From first line to last, copy the listing exactly and omit its pictures.

== == ==

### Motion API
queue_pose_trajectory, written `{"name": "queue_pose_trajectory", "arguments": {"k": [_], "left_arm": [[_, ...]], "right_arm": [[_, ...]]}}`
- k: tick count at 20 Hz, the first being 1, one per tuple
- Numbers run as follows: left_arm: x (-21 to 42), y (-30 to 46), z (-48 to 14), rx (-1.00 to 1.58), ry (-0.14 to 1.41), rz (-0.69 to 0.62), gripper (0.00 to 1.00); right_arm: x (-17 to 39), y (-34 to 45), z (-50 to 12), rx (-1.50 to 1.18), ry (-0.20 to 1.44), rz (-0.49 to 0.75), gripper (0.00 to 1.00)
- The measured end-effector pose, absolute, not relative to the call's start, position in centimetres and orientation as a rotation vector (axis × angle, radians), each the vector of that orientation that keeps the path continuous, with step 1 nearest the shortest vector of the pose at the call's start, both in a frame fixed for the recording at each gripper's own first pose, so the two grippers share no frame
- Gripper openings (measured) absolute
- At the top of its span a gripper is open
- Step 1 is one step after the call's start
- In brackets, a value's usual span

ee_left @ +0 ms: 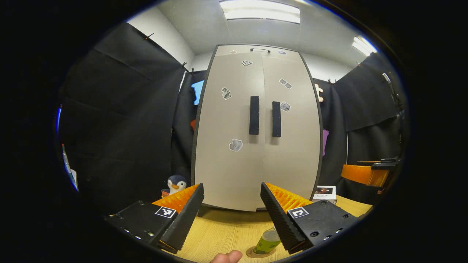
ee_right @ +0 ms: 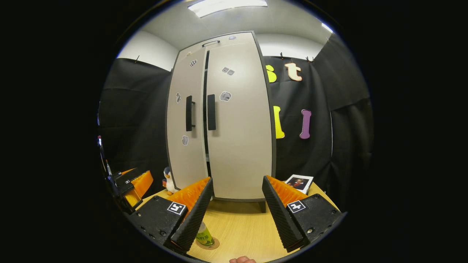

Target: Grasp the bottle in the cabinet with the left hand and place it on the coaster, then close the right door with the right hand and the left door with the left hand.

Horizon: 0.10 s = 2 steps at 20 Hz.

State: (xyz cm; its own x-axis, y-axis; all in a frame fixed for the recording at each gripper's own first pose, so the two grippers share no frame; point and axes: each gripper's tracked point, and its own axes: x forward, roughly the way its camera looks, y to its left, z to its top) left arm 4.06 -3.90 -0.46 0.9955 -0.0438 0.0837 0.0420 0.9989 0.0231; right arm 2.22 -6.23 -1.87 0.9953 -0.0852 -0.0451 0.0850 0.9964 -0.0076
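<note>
Just below the left gripper [ee_left: 231, 204], jaws apart and empty, the small green plastic bottle [ee_left: 268, 241] stands on the round cork coaster [ee_left: 260, 252]; probably light, slippery; the right gripper [ee_right: 237, 199] gapes too; the pale double-door cabinet [ee_left: 256, 146] looks nearly closed, its doors likely stiff, best pushed beside the black handles [ee_left: 254, 115].

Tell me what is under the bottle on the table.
A round coaster lies under the bottle, which stands on it on the table. The coaster's rim shows around the base; its middle is covered by the bottle.
</note>
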Motion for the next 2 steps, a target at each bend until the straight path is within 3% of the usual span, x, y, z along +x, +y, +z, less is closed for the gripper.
{"name": "queue_pose_trajectory", "arguments": {"k": [2], "left_arm": [[4.2,-3.8,-0.57,0.02,-0.082,-0.047,0.95]], "right_arm": [[2.37,-6.36,-1.92,-0.008,0.047,-0.089,0.83]]}}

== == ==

• **Problem solution**:
### Motion API
queue_pose_trajectory, written `{"name": "queue_pose_trajectory", "arguments": {"k": [_], "left_arm": [[_, ...]], "right_arm": [[_, ...]]}}`
- k: tick count at 20 Hz, the first being 1, one per tuple
- Numbers run as follows: left_arm: x (-21 to 42), y (-30 to 46), z (-48 to 14), rx (-1.00 to 1.58), ry (-0.14 to 1.41), rz (-0.69 to 0.62), gripper (0.00 to 1.00); right_arm: x (-17 to 39), y (-34 to 45), z (-50 to 12), rx (-1.50 to 1.18), ry (-0.20 to 1.44), rz (-0.49 to 0.75), gripper (0.00 to 1.00)
- The measured end-effector pose, absolute, not relative to the call's start, position in centimetres and orientation as a rotation vector (axis × angle, radians), each the vector of that orientation that keeps the path continuous, with step 1 nearest the shortest vector of the pose at the call's start, both in a frame fixed for the recording at each gripper's own first pose, so the two grippers share no frame
- Gripper openings (measured) absolute
- At the top of its span a gripper is open
- Step 1 is one step after the call's start
- In brackets, a value's usual span

ee_left @ +0 ms: 
ee_right @ +0 ms: 

Target: Grasp the bottle in the cabinet with the left hand and place it on the coaster, then close the right door with the right hand and the left door with the left hand.

Horizon: 0.10 s = 2 steps at 20 Hz.

State: (xyz cm; its own x-axis, y-axis; all in a frame fixed for the recording at each gripper's own first pose, so the two grippers share no frame; point and axes: each gripper's tracked point, and its own axes: x forward, roughly the way its camera looks, y to its left, z to its top) left arm 4.06 -3.90 -0.46 0.9955 -0.0438 0.0837 0.0420 0.9989 0.0231; right arm 2.22 -6.23 -1.87 0.9953 -0.0852 -0.0451 0.0850 0.9964 -0.0076
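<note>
Just below the left gripper [ee_left: 231, 204], jaws apart and empty, the small green plastic bottle [ee_left: 268, 241] stands on the round cork coaster [ee_left: 260, 252]; probably light, slippery; the right gripper [ee_right: 237, 199] gapes too; the pale double-door cabinet [ee_left: 256, 146] looks nearly closed, its doors likely stiff, best pushed beside the black handles [ee_left: 254, 115].

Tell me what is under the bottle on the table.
A round coaster lies under the bottle, which stands on it on the table. The coaster's rim shows around the base; its middle is covered by the bottle.
</note>
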Motion for the next 2 steps, a target at each bend until the straight path is within 3% of the usual span, x, y, z along +x, +y, +z, less is closed for the gripper.
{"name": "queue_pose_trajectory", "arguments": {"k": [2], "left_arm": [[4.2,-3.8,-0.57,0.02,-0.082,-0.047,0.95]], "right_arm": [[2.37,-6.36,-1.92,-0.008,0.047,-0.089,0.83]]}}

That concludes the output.